The Iowa State Tax Commission filed answer alleging its sales tax lien to be prior and superior to the lien of plaintiff’s mortgage.

Mahaska County filed answers to the petitions of plaintiff and of the intervenor, alleging the priority and superiority of its tax lien to any liens of the plaintiff and intervenor, praying that its lien be so established and in the event the property be sold that its said lien be transferred to the proceeds of the sale.

After the filing of the pleadings noted above, Inez Walsh filed answer to the petitions of the plaintiff and of the intervenor, and also her cross-petition, alleging her ownership of a note for $2000 secured by mortgage on specified chattels in the restaurant, both executed by Emily Hunt on February 3, 1950. She alleged that the lien of her mortgage was prior and superior to all other liens against the property and prayed that it be so established by decree.

On May 25, 1951, with all parties appearing, the court— Judge R. Gr. Yoder presiding — filed decree that plaintiff was entitled to judgment on the note sued upon in the amount prayed and for the foreclosure of its mortgage, the lien of which was prior, superior and paramount to any lien or interest claimed by the tax commission or Inez Walsh or the intervenor. A special execution was ordered for the sale of all the mortgaged property and for the deposit of the proceeds of the sale with the clerk of the court. The court retained jurisdiction to determine the controversy between Mahaska County and the plaintiff.
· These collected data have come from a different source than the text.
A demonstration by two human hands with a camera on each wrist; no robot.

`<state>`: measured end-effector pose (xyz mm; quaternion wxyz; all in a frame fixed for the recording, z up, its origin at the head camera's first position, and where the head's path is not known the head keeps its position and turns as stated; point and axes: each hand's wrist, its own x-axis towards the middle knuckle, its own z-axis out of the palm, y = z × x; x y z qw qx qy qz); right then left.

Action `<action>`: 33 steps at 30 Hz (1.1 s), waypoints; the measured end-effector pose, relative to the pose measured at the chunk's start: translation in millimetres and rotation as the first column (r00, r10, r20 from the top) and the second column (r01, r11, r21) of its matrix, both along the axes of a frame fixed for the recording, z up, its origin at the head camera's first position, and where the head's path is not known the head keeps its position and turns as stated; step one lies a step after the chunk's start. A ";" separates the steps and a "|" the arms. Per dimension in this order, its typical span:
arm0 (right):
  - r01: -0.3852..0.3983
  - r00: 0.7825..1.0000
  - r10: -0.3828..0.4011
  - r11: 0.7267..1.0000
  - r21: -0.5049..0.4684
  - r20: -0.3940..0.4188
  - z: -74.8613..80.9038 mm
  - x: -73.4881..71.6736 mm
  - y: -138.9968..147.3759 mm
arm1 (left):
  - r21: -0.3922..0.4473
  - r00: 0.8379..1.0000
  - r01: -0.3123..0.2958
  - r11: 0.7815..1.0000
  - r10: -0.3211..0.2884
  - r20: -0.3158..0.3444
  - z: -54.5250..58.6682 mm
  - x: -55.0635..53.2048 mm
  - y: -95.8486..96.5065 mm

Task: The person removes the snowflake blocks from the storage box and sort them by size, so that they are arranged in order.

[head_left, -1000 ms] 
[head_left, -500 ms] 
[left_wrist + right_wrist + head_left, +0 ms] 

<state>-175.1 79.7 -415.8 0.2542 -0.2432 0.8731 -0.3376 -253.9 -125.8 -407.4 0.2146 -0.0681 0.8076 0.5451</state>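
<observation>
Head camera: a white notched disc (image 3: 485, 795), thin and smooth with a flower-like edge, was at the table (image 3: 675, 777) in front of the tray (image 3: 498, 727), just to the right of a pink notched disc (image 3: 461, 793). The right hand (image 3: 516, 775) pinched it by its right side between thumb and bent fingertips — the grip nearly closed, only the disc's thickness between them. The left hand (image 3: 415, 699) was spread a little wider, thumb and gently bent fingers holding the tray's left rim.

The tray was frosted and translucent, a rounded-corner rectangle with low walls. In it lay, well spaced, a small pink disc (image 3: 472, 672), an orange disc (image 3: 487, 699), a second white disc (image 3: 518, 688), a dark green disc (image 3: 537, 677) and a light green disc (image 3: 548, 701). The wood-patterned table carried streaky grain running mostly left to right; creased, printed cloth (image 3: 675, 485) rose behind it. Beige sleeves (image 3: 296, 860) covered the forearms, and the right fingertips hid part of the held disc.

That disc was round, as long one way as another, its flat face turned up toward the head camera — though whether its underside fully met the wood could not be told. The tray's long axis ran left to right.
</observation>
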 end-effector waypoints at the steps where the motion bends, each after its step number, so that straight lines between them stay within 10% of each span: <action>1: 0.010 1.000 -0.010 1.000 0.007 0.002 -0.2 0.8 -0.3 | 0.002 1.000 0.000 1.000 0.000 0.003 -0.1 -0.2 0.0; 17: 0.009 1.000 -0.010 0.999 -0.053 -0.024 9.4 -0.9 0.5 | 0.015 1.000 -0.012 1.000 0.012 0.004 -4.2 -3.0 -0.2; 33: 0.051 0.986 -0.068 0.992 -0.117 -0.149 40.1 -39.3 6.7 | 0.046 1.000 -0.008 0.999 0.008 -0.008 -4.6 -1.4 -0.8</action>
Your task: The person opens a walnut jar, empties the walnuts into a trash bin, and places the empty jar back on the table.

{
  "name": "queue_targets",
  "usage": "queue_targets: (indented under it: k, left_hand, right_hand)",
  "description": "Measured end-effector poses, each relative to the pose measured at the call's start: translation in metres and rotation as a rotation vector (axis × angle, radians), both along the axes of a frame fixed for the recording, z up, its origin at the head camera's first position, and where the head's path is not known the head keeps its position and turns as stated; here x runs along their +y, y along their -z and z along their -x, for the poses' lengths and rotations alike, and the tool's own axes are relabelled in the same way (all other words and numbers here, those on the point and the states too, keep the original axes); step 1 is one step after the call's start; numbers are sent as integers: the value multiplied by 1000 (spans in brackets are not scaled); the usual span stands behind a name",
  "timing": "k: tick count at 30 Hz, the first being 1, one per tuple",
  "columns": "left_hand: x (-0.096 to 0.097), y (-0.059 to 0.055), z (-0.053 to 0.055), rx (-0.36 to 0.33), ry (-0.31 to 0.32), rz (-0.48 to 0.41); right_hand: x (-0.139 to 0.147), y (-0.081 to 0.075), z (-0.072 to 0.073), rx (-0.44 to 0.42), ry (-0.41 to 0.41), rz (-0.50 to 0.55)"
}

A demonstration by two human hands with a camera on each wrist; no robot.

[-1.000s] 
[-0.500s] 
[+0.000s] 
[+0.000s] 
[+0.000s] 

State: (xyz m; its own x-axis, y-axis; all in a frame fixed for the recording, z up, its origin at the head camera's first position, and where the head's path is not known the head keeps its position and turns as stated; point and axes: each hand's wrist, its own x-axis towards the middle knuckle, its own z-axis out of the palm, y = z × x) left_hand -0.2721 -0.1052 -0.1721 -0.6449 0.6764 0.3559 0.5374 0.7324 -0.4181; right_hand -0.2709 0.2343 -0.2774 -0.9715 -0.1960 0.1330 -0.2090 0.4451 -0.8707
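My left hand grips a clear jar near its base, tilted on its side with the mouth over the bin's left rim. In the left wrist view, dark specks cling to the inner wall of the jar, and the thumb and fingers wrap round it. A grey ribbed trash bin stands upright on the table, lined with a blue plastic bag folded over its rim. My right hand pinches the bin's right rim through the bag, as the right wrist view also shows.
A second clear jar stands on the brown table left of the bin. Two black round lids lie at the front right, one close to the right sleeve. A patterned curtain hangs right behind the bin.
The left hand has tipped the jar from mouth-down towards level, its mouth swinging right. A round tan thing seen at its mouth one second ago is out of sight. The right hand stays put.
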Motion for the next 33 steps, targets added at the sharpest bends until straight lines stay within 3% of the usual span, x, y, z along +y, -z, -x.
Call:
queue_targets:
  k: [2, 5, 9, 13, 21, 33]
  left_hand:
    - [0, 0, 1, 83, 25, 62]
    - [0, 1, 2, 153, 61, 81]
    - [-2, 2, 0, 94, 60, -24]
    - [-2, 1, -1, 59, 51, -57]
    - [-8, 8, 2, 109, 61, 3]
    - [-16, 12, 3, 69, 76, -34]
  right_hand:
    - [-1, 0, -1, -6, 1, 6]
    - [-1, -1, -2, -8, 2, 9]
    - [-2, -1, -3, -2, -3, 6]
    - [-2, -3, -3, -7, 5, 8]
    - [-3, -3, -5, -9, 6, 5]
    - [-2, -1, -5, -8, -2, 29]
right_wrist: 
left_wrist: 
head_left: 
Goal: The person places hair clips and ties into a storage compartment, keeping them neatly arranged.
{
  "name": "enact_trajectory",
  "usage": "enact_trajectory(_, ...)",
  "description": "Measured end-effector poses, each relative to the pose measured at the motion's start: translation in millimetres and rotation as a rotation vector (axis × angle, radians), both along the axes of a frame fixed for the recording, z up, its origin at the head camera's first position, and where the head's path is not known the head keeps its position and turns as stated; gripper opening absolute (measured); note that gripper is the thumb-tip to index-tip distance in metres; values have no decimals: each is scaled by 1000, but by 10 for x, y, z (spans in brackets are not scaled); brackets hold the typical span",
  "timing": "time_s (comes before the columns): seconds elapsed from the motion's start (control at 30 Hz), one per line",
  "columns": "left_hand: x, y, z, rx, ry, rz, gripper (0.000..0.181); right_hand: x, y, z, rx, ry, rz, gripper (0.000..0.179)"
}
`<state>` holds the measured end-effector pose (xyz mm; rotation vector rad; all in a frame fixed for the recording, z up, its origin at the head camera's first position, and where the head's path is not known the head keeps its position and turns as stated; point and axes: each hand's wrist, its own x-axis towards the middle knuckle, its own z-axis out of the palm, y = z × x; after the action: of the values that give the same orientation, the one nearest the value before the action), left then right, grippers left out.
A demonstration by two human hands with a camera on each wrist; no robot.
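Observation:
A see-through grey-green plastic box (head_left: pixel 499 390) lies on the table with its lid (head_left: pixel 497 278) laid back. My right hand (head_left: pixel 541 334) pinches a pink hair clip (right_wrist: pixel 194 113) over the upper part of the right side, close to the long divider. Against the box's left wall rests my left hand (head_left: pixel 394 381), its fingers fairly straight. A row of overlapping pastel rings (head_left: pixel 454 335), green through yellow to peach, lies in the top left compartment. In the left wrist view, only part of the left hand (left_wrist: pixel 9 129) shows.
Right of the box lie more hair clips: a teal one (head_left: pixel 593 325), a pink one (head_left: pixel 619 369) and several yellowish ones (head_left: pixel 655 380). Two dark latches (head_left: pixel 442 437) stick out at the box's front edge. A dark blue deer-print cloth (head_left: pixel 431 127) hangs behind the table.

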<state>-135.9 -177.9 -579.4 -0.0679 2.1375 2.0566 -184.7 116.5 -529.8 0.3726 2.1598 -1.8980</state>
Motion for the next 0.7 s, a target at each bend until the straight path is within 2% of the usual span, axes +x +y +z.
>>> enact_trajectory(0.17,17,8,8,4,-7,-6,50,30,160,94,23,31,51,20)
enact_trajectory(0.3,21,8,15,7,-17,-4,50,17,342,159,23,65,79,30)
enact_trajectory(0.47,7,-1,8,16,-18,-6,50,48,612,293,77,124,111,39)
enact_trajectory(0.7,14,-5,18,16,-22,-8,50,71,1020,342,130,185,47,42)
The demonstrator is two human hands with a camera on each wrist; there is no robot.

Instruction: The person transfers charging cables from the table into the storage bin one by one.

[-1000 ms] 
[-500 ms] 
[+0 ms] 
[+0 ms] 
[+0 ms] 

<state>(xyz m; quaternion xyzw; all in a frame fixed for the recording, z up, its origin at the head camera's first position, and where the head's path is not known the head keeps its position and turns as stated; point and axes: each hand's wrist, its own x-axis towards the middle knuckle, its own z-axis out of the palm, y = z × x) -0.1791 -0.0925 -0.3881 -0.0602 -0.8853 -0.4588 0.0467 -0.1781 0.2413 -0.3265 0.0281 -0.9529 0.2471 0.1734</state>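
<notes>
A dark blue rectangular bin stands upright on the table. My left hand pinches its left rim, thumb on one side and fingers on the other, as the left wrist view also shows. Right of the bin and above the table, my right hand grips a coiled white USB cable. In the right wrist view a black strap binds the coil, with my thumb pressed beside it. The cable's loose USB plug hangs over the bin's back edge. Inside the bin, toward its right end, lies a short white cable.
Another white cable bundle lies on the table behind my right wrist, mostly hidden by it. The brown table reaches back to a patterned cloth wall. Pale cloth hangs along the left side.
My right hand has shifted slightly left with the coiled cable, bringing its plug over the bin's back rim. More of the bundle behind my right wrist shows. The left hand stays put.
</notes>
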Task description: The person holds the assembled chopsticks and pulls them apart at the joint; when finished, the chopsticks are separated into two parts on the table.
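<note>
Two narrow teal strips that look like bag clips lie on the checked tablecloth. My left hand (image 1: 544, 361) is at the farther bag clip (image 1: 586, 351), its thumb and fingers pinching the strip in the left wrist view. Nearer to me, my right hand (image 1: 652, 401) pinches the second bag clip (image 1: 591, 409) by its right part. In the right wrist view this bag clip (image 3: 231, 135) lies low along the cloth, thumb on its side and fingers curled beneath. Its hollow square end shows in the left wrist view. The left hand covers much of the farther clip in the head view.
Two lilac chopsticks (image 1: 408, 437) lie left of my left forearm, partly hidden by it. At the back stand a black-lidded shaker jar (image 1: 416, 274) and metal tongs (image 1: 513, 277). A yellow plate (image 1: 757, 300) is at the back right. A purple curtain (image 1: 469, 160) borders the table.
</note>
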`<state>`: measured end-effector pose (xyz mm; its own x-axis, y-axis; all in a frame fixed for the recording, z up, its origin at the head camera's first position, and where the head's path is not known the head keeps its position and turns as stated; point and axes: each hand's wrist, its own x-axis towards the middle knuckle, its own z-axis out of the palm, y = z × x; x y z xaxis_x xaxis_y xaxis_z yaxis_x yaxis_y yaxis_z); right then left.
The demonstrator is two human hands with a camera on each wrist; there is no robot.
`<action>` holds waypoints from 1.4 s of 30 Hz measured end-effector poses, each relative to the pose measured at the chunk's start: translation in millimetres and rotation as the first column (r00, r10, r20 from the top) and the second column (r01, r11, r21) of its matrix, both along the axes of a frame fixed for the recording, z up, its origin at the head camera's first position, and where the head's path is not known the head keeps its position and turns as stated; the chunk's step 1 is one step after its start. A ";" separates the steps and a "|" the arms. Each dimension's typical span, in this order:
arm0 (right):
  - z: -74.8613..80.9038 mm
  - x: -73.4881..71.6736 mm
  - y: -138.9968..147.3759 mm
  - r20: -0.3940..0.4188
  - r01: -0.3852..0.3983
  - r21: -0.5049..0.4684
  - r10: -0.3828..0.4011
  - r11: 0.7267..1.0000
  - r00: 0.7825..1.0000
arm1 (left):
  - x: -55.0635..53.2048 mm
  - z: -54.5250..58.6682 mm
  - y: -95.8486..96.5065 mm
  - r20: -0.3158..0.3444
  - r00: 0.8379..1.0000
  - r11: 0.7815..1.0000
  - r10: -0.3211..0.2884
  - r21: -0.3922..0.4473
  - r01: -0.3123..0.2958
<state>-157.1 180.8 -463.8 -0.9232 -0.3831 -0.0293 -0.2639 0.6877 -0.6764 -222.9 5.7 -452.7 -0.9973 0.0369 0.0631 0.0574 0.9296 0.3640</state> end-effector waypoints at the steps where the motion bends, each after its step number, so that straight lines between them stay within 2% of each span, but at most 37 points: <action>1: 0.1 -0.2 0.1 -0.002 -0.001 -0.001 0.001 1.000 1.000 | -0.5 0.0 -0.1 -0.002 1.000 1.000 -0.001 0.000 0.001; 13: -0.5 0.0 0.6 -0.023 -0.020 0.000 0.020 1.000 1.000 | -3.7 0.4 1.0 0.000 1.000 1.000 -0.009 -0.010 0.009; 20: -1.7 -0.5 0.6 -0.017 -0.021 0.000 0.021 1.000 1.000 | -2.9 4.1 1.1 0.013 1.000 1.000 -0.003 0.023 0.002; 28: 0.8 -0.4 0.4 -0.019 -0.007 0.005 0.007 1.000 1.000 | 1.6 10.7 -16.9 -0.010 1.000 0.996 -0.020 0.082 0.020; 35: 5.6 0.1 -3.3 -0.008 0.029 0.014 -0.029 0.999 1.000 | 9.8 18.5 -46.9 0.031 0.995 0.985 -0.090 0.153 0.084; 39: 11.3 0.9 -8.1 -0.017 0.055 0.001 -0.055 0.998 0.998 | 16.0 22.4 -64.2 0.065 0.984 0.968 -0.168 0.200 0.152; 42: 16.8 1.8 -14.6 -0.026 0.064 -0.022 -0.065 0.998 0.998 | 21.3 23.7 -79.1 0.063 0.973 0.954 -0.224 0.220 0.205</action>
On June 26, 1951, the plaintiff assigned his cause of action to John Agnew. The special execution, issued May 25, 1951, directing the sheriff to levy upon and sell the property covered by the mortgages of the plaintiff and of Inez Walsh, was returned by him on September 4, 1951. It included an itemized statement of the sheriff’s sale with names of the purchasers, specifying the articles sold and the price received on each sale. There were one hundred eighty-three sales listed, but not that many different purchasers, as many made numerous separate purchases. The amount received by the clerk of court from the sheriff from the sale of property covered by the Agnew mortgage was $5570.26, after deducting expenses.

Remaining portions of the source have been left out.